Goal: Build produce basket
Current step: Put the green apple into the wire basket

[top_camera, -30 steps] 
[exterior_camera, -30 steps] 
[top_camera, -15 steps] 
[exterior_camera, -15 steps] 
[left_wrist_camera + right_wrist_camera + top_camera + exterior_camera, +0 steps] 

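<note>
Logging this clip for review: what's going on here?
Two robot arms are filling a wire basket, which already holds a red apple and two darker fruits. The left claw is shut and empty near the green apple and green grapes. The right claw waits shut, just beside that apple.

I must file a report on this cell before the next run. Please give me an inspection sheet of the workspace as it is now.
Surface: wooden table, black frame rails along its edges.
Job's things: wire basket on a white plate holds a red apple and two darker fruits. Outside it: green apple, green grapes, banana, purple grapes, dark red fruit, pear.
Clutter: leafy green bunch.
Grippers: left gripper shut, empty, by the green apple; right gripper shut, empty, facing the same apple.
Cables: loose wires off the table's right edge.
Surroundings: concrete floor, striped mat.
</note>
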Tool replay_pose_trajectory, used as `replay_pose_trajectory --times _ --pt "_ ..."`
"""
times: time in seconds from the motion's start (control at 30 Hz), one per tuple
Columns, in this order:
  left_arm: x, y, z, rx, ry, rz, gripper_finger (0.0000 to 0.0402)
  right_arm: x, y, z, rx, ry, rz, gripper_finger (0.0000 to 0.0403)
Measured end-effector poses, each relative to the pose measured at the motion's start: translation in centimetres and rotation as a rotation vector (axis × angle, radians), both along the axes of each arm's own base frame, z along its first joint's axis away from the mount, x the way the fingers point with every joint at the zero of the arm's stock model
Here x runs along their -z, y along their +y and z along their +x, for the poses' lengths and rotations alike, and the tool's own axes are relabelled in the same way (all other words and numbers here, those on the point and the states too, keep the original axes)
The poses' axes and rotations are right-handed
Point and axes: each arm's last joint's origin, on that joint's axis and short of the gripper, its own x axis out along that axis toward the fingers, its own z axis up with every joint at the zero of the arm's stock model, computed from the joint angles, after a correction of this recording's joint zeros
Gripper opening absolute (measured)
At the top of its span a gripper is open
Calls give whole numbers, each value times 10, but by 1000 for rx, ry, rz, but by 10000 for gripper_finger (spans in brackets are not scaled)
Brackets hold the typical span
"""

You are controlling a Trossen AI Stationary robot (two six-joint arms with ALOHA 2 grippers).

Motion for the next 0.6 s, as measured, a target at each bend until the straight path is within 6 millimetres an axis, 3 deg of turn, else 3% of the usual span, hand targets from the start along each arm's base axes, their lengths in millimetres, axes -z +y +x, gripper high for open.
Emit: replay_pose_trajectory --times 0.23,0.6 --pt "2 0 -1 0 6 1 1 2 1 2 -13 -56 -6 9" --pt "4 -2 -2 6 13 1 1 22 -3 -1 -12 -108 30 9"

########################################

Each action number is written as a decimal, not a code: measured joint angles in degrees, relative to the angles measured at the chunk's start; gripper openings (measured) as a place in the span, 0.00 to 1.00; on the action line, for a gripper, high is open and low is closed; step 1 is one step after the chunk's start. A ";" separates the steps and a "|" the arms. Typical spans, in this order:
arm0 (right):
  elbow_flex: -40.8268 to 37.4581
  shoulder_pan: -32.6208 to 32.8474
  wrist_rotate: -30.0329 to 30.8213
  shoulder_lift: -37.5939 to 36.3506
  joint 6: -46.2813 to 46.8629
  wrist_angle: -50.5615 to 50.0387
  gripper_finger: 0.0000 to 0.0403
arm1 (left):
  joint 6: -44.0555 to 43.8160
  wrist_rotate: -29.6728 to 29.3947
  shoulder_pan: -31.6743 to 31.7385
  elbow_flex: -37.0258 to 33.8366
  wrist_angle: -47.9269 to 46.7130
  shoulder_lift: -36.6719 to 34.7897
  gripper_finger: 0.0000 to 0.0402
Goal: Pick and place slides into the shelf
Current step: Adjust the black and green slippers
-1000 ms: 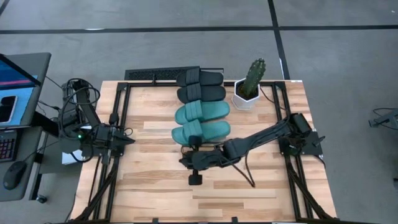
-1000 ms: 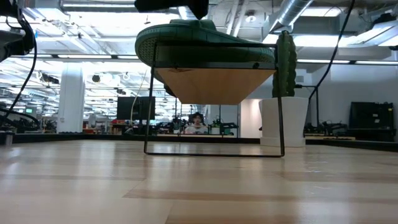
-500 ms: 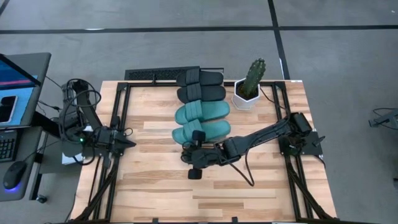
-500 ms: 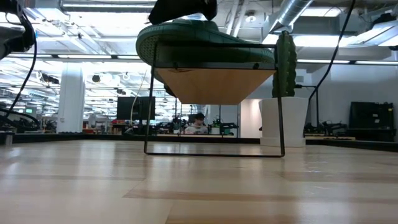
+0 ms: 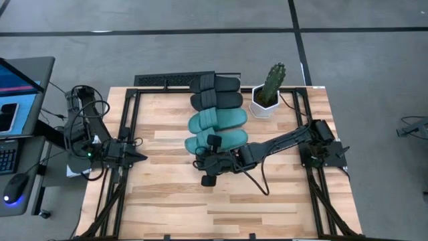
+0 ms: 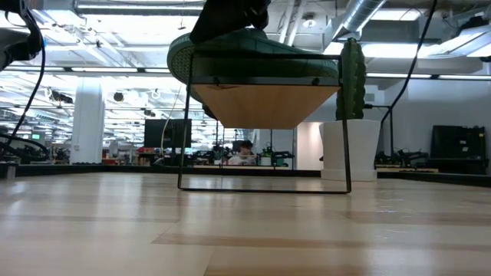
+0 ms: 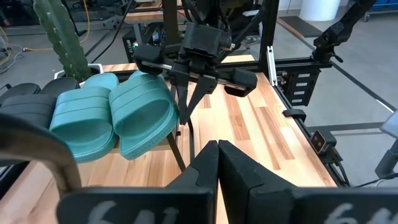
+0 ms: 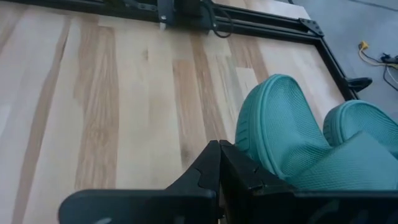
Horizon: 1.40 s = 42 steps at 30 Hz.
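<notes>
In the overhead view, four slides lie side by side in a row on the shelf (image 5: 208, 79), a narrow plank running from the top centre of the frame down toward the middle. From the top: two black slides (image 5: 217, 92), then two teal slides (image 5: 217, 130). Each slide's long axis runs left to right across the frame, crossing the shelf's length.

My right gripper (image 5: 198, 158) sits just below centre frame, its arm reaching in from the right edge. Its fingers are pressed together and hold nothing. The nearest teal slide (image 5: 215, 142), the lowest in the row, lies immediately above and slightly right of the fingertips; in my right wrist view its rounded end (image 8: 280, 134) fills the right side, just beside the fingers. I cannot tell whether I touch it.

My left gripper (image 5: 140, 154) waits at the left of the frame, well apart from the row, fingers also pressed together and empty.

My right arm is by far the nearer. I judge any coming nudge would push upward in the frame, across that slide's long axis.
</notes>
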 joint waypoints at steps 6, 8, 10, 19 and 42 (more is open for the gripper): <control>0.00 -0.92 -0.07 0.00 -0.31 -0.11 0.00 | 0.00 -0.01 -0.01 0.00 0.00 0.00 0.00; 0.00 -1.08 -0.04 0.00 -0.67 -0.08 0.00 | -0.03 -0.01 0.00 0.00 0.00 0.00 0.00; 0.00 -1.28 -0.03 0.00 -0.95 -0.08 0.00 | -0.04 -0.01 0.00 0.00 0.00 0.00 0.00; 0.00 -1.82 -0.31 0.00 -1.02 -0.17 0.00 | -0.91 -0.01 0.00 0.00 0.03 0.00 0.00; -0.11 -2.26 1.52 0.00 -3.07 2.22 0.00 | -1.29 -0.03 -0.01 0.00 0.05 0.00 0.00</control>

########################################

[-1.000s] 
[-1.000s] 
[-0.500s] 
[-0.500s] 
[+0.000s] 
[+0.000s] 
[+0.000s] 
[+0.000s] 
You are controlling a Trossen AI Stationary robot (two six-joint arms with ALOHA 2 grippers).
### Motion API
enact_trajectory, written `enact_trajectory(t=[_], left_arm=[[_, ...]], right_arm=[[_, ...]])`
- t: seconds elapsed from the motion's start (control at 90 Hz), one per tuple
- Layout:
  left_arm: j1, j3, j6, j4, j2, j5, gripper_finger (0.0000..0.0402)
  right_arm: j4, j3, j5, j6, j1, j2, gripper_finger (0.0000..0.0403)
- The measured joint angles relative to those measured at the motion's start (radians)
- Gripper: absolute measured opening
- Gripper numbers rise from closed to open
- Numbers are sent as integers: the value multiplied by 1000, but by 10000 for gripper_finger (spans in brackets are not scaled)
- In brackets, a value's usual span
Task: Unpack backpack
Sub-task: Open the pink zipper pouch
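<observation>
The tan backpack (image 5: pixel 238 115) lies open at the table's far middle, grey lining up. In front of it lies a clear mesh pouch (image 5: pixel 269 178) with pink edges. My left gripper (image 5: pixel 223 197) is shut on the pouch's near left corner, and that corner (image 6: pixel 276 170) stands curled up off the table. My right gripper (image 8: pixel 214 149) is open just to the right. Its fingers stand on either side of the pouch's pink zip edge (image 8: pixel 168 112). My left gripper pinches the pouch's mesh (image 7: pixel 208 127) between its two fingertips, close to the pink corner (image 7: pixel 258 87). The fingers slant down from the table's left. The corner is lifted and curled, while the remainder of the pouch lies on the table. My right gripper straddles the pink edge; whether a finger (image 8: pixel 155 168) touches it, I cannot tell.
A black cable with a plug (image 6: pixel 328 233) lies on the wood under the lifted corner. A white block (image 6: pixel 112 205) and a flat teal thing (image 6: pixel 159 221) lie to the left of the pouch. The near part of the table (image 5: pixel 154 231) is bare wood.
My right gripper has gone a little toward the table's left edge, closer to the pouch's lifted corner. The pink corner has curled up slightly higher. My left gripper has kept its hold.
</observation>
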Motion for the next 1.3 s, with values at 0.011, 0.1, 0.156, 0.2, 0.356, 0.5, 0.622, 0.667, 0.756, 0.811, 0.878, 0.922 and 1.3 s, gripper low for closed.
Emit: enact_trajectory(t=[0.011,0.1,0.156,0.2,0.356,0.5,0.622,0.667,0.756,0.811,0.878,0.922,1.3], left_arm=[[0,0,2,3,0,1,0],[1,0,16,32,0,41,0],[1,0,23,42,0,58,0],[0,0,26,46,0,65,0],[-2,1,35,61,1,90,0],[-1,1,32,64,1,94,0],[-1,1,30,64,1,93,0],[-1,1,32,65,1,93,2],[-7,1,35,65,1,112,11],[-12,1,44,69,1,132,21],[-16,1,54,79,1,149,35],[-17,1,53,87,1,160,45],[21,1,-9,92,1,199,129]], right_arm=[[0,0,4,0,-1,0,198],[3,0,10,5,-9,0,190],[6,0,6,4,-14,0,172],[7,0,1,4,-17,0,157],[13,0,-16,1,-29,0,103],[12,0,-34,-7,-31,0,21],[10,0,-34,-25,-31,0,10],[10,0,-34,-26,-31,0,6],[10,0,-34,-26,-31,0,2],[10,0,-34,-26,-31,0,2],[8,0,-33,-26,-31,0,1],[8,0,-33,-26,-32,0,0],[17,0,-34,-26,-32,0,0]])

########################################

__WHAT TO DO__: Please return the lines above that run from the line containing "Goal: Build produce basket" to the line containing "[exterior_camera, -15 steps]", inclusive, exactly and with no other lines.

__ANSWER TO THIS PROBLEM__:
Goal: Build produce basket
Current step: Put the green apple into the wire basket

[top_camera, -30 steps] 
[exterior_camera, -30 steps] 
[top_camera, -15 steps] 
[exterior_camera, -15 steps] 

The answer was given in full.